**What to work on**
Below are the entries. Transcribe exactly the lines from the one with "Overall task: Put" through the one with "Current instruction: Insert", ends included, and leave out all others.
*** Data extract Section Begins ***
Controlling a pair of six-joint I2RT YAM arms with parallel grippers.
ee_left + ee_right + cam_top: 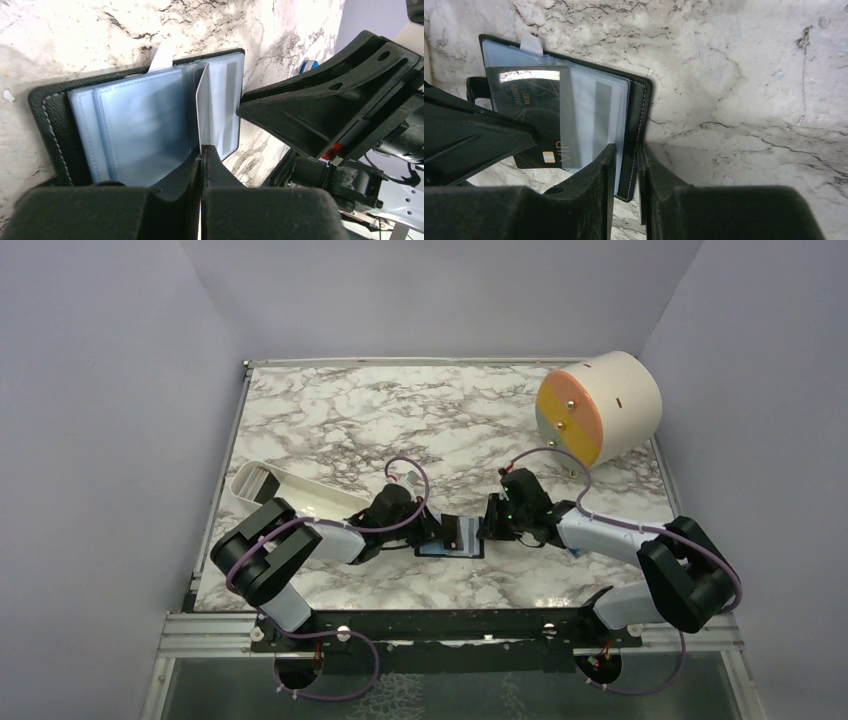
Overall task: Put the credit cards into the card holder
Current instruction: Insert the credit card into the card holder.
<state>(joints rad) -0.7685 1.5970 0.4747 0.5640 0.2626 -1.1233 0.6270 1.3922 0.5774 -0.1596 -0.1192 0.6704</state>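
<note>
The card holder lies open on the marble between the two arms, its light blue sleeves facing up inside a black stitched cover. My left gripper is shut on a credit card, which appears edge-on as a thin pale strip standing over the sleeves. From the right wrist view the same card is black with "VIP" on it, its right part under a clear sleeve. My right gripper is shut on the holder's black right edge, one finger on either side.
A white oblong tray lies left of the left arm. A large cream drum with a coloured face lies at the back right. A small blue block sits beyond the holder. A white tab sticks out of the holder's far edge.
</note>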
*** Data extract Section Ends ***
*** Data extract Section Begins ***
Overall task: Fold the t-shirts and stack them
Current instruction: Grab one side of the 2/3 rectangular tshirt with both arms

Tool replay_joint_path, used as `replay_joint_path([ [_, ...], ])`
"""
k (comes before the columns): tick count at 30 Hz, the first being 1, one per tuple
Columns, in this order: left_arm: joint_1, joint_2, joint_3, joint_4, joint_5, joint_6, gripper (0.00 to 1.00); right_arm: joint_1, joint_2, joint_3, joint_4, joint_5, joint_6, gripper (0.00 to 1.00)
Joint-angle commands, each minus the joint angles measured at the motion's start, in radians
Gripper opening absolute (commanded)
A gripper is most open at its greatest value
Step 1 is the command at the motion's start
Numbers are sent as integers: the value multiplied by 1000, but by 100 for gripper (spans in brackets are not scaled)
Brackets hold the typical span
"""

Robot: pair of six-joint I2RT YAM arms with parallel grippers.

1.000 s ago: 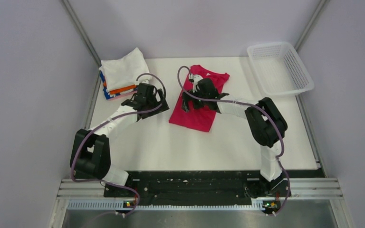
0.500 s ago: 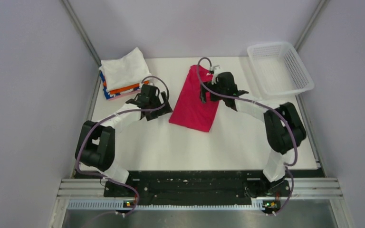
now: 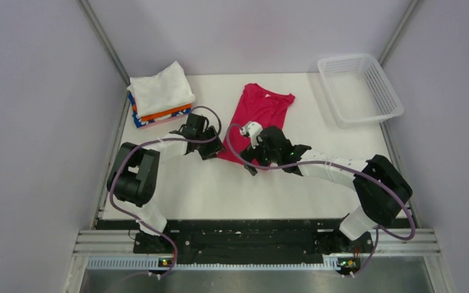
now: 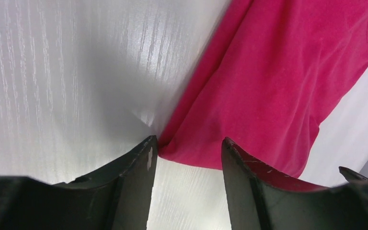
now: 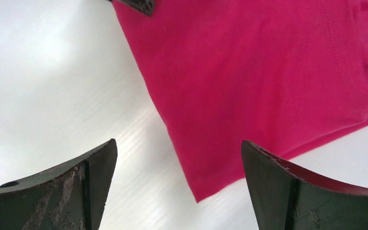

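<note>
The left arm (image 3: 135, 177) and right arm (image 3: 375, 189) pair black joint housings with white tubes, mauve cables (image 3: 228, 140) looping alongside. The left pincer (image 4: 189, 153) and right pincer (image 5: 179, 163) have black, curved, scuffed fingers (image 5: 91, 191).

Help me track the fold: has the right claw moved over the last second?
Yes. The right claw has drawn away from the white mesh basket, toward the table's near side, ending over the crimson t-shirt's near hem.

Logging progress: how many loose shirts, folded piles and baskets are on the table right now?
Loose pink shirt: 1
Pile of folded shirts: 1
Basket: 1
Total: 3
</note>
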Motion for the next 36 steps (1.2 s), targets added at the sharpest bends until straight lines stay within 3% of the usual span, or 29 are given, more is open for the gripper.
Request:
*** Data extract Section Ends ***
**Finished exercise**
Overall task: Put the credit cards into the card holder
Current instruction: Insert the credit card into the card holder.

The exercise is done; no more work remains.